◆ **What to work on**
Answer with the exact lines of the following material from the one containing "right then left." through the one containing "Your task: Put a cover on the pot", both end lines included.

◆ **Supplied material**
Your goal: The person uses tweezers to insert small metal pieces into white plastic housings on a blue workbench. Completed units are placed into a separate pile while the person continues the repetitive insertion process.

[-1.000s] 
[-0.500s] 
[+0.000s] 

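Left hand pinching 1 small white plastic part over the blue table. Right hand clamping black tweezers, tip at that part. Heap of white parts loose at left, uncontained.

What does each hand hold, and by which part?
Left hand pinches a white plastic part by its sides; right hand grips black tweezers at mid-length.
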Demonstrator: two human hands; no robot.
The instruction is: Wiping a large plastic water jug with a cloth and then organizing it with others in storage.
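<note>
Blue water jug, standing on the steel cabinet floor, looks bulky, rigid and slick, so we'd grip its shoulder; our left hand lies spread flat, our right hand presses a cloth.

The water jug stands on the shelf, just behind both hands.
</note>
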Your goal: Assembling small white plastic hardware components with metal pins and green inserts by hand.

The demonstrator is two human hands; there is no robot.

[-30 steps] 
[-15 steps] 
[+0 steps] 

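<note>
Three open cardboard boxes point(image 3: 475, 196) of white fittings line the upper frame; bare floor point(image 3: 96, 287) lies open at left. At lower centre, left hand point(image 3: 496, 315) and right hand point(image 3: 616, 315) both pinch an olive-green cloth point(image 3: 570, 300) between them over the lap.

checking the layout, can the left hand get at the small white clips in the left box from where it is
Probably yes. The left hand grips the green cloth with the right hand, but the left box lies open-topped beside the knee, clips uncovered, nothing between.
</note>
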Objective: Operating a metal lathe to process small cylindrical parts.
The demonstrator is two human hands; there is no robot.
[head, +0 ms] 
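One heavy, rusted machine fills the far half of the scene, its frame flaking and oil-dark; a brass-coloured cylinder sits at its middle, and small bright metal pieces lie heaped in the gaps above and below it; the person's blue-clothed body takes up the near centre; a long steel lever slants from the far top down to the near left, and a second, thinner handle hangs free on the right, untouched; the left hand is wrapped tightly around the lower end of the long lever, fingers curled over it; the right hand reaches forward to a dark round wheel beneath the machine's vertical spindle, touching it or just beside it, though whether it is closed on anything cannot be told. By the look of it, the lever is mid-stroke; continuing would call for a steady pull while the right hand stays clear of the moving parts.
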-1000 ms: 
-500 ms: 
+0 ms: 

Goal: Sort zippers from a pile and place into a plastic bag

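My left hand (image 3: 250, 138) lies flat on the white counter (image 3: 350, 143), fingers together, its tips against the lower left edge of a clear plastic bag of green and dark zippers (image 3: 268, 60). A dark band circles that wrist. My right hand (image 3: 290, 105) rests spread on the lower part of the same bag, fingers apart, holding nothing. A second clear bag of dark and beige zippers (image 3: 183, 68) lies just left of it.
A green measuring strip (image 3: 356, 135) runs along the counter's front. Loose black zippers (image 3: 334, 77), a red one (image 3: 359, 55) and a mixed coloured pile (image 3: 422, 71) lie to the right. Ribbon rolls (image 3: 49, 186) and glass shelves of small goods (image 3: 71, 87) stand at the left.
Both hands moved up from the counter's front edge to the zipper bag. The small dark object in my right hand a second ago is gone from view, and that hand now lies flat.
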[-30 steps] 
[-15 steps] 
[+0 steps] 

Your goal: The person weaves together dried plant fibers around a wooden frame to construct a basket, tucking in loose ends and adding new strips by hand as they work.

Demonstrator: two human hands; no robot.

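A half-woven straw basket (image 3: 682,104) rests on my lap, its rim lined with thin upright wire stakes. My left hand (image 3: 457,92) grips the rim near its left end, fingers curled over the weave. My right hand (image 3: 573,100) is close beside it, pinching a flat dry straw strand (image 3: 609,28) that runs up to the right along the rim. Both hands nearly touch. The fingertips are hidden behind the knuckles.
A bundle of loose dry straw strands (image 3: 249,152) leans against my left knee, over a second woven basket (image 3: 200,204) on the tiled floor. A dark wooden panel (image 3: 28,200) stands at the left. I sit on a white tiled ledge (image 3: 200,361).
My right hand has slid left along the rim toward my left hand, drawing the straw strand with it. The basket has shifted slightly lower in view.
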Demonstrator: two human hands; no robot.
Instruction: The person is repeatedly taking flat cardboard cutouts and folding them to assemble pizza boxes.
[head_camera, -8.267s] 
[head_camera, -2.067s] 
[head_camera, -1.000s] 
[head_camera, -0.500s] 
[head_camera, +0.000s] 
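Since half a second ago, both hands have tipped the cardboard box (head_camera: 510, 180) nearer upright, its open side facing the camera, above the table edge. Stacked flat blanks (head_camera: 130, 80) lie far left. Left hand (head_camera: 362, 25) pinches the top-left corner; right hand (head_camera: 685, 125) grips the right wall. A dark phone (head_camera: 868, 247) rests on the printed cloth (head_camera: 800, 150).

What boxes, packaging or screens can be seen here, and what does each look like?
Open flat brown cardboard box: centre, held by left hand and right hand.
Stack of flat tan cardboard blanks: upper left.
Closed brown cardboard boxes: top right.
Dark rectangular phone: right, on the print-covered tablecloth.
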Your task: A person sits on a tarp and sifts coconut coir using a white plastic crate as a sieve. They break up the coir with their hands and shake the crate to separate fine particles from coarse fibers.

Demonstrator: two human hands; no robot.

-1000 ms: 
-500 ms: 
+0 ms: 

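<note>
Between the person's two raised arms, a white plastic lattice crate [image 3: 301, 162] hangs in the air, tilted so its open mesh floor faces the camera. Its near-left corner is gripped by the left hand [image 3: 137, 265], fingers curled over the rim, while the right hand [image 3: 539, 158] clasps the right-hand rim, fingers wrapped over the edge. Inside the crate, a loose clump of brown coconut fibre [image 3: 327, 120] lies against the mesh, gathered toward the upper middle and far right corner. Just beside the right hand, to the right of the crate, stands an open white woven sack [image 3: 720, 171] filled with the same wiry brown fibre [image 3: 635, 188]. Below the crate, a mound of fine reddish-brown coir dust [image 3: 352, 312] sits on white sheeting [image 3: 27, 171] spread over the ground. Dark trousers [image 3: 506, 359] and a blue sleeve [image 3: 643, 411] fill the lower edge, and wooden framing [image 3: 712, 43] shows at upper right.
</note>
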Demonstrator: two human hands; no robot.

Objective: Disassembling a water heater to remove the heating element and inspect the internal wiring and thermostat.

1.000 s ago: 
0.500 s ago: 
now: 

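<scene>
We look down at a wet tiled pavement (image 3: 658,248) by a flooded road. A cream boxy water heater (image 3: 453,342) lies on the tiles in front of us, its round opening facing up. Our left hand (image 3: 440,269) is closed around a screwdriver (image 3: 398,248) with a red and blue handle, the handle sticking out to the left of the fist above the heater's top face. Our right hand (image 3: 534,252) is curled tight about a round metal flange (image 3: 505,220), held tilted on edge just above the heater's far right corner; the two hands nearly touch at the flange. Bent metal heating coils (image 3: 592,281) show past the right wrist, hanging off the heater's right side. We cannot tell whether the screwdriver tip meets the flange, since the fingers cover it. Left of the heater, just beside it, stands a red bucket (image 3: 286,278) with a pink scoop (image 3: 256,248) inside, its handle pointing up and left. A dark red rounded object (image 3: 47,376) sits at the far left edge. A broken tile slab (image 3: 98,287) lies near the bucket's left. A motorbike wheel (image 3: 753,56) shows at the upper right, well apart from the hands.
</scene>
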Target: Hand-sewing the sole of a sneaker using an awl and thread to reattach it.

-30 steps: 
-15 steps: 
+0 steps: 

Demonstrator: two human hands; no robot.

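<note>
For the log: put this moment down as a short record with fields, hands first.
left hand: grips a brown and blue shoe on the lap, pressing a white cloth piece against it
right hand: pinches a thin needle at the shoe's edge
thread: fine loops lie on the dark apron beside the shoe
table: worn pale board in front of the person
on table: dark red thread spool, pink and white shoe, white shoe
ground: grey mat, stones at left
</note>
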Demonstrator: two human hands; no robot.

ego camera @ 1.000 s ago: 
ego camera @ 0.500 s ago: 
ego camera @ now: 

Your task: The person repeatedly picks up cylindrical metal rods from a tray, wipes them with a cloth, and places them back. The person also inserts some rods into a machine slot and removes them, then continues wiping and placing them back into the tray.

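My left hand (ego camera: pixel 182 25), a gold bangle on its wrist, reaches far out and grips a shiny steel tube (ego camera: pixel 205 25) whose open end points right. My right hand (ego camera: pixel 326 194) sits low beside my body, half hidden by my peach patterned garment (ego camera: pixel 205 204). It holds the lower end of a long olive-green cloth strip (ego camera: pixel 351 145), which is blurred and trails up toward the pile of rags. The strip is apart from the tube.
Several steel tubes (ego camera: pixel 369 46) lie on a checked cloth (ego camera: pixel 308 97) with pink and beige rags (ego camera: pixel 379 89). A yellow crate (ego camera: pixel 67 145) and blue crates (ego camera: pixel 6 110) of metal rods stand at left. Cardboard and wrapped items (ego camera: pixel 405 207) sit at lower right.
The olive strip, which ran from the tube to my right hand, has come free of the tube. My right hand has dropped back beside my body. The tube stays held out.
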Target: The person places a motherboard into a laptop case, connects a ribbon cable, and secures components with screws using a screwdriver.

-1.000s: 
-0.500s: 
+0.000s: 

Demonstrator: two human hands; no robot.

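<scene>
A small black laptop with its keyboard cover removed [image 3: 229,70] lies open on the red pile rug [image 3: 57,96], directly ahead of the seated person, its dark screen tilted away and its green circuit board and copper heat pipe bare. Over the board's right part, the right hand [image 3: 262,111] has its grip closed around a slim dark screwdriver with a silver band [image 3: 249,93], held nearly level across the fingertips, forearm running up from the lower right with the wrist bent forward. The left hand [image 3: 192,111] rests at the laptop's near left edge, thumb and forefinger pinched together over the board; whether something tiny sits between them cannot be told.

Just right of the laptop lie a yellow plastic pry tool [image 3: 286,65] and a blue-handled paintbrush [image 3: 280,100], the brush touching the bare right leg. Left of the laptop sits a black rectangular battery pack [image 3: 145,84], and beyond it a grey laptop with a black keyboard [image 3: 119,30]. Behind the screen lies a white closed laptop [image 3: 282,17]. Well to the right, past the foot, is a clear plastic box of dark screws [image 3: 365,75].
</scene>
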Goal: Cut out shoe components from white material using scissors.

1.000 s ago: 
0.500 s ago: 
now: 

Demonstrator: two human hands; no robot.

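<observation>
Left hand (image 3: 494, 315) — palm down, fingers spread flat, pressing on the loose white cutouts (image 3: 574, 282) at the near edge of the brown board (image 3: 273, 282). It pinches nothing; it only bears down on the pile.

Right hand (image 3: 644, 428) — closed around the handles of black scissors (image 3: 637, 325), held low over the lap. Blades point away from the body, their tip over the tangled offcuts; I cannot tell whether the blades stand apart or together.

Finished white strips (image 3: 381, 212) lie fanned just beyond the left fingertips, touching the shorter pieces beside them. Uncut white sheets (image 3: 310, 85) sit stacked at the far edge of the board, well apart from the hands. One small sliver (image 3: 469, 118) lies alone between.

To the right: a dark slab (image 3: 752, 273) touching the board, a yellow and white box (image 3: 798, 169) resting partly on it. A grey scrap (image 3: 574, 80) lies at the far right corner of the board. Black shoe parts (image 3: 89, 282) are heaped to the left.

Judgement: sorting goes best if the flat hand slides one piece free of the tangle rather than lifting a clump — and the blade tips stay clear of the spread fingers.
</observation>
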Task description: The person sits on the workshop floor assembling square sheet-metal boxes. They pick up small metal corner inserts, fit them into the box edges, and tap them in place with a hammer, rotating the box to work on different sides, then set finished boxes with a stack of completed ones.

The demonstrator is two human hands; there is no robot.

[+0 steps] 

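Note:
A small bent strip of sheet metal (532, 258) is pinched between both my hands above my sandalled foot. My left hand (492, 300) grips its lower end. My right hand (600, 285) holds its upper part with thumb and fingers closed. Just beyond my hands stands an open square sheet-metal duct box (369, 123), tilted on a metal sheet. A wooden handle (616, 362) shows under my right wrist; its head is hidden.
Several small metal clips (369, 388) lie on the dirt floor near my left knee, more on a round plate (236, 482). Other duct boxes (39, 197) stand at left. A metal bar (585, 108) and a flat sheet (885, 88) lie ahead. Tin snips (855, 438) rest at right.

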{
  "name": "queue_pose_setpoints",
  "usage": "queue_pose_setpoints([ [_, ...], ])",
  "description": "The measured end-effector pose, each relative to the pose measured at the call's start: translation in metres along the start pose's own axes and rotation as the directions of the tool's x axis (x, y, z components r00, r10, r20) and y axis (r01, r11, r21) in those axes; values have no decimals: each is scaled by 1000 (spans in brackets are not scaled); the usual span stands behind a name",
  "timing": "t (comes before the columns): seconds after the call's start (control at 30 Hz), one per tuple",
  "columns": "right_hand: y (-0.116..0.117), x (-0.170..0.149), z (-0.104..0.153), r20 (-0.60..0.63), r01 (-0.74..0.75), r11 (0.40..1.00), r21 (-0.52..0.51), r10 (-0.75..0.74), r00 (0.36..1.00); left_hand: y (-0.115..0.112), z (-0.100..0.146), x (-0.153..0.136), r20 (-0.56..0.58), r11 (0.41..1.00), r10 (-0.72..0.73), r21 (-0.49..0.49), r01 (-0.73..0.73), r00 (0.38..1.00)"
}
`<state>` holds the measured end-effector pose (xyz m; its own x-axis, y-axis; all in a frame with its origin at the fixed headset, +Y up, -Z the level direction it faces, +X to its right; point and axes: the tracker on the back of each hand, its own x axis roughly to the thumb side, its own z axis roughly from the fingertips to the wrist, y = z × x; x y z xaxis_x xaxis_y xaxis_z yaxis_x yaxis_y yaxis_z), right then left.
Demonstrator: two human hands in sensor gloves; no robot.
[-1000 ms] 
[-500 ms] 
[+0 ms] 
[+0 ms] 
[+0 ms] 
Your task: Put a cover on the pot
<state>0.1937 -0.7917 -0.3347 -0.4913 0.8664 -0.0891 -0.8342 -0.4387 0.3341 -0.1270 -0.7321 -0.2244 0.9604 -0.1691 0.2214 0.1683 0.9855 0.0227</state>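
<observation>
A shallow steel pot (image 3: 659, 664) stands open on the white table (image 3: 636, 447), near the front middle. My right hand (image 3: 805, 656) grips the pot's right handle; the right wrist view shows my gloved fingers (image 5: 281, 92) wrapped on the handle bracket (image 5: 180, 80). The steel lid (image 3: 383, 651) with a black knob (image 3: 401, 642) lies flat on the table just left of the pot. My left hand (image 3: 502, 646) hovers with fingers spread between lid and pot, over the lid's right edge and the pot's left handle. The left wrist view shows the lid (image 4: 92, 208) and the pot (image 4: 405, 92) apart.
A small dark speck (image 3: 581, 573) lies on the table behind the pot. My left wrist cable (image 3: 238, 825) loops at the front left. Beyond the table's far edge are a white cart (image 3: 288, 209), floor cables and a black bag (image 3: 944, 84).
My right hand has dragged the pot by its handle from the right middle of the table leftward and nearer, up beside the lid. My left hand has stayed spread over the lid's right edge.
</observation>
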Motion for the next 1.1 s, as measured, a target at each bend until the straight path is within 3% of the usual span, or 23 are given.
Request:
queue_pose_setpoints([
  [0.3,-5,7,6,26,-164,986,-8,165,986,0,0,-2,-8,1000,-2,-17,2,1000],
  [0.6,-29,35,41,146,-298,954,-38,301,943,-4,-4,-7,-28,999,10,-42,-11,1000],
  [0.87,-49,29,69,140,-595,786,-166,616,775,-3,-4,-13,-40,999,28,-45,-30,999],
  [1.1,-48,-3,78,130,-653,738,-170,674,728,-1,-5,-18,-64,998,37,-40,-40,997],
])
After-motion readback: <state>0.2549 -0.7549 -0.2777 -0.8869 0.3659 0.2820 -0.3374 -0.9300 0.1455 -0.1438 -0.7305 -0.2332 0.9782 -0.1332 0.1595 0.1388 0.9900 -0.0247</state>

◆ **Answer for the task**
`<state>` holds the measured end-effector pose (xyz m; its own x-axis, y-axis; all in a frame with its origin at the fixed headset, +Y up, -Z the level direction it faces, +X to its right; point and axes: the tracker on the back of each hand, its own x axis roughly to the thumb side, its own z axis roughly from the fingertips to the wrist, y = z × x; x y z xaxis_x xaxis_y xaxis_z yaxis_x yaxis_y yaxis_z), right then left.
Demonstrator: two human hands in sensor gloves; no robot.
[-1000 ms] 
[-500 ms] 
[+0 ms] 
[+0 ms] 
[+0 ms] 
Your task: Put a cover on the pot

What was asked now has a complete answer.